Discover Overton’s criteria for collecting documents from an indexed source
Overton has a broad definition of a policy document:
“documents written primarily for or by policymakers”
… and collects from a wide range of different sources. But we don’t collect everything from these sources: we manually curate each one and set up filters to include only those publications that we think users of Overton will be interested in.
What we can’t / don’t collect
- Anything behind a login or paywall, or where you have to enter an email address before downloading the document
- Journal articles, conference abstracts or other works clearly in the scholarly record
- Books, unless publicly available and hosted on the organization’s website
- News articles or blog posts, if they contain mostly news or announcements – but see below for exceptions
- Reprints of commentary in other magazines or newspapers
- Statistical tables
- Primary legislation – we don’t explicitly exclude this but don’t go out of our way to track it
- Court cases or legal briefs – we don’t explicitly exclude this but don’t go out of our way to track it
- Interactive mini-websites, where there is no downloadable version of the document available
- Archived publications, if these are on a different website (e.g the Internet Archive)
What we will sometimes collect
- Blog posts, if they are a venue for commentary and opinion on policy related issues – this is a relatively new feature and Overton is still finding and adding blog URLs for its sources
- Publications where there is no downloadable version – in some cases Overton can work with the contents of a webpage, where the main text is clearly identifiable with semantic markup e.g. <article> and <header> tags are used
What we will always try to collect
- Working papers, reports, case studies, policy briefs, testimony, clinical guidelines and government documents
- Publications of interest to a policy audience that have a clear, publicly available link to a downloadable version
We’ve got some additional guidance for publishers for making your publications as visible as possible to Overton and other indexes including Google, Google Scholar and Bing.
Document types in Overton
In general we have two types of source:
- Sources that categorize their own publications by type (e.g. a think tank that has separate “Policy Brief” and “Annual Reports” sections) or whose publications are all instances of a particular type (e.g. parliamentary transcripts).
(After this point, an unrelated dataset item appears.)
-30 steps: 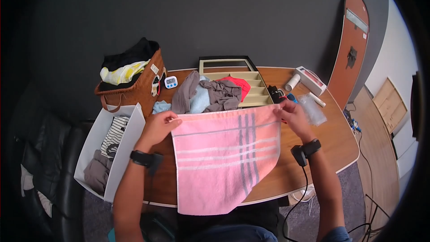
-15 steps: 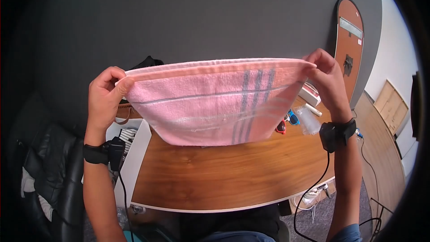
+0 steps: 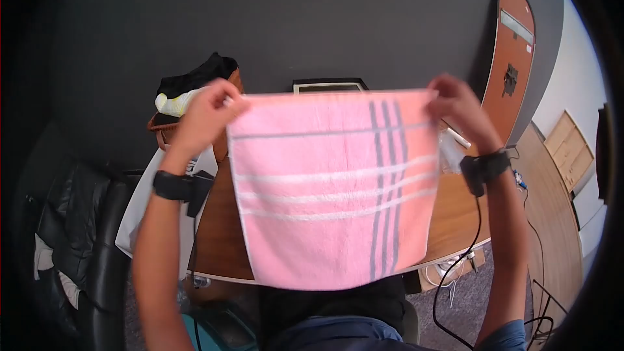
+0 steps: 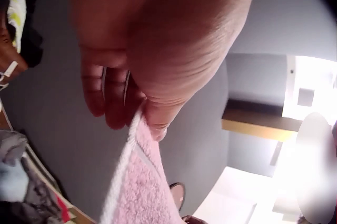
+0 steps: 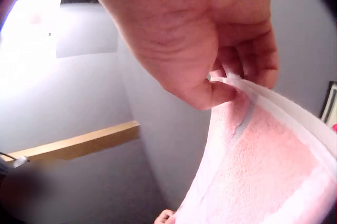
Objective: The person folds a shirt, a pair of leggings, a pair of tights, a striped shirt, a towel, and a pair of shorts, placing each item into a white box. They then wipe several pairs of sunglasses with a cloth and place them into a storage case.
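Note:
A pink towel (image 3: 312, 195) with white and grey stripes and an orange right side hangs spread out above the desk. My left hand (image 3: 211, 114) pinches its upper left corner between thumb and fingers. At the upper right corner my right hand (image 3: 461, 114) pinches it the same way. In the left wrist view the towel's edge (image 4: 124, 176) runs down from the thumb of the left hand (image 4: 163, 55). In the right wrist view the right hand (image 5: 205, 50) grips the towel (image 5: 263, 155) by its hemmed corner. The towel hides most of the desk's middle.
The wooden desk (image 3: 221, 234) lies below. A brown basket (image 3: 235, 84) with clothes (image 3: 201, 78) and a white box (image 3: 146, 208) stand at the left. Behind the towel shows the top of a divided tray (image 3: 328, 84). A clear plastic bag (image 3: 452, 156) lies at the right.
Both hands have lifted the towel from low over the desk, swung it up and outward, and now it hangs flat again, higher and pulled wider. Both corners have stayed pinched.

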A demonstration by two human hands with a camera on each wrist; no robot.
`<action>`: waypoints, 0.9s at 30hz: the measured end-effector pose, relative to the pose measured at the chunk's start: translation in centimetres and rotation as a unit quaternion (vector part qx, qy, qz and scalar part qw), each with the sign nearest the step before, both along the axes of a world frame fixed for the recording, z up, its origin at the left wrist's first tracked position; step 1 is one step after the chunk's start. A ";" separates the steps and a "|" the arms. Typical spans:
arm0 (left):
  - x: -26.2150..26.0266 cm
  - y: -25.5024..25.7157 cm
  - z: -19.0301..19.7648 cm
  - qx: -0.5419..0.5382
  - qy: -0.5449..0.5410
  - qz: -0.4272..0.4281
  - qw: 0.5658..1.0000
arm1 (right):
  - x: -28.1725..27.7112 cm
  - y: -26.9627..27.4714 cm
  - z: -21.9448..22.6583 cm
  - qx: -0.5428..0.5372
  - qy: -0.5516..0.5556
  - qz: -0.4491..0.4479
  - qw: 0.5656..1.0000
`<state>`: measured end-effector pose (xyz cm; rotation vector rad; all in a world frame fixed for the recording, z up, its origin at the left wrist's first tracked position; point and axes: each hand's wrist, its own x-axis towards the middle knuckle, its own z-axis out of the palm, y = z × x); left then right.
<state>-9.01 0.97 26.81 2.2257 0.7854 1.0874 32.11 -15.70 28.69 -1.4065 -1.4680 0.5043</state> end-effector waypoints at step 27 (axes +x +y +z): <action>-5.1 -11.4 -17.7 -0.095 0.279 -0.169 0.941 | -4.1 -12.3 -17.7 -0.179 -0.336 0.196 0.904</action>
These account for about 70% of the database.
- Sources whose documents are not organized by type (e.g. some city, state or federal government departments, where publications are grouped by theme rather than type). These account for the remaining 30% of the database.
When we add a type 1 source we manually map their categories to our own as far as possible. We can’t currently do this for type 2 sources.
There are thousands of source specific categories, but Overton groups the most common ones so you can filter on them inside the application.
You can see these in the Document Type filter when browsing or searching policy documents:
… the original, source category is preserved in the API output if required. Please let us know if we’re missing a document type you’d find useful to filter on.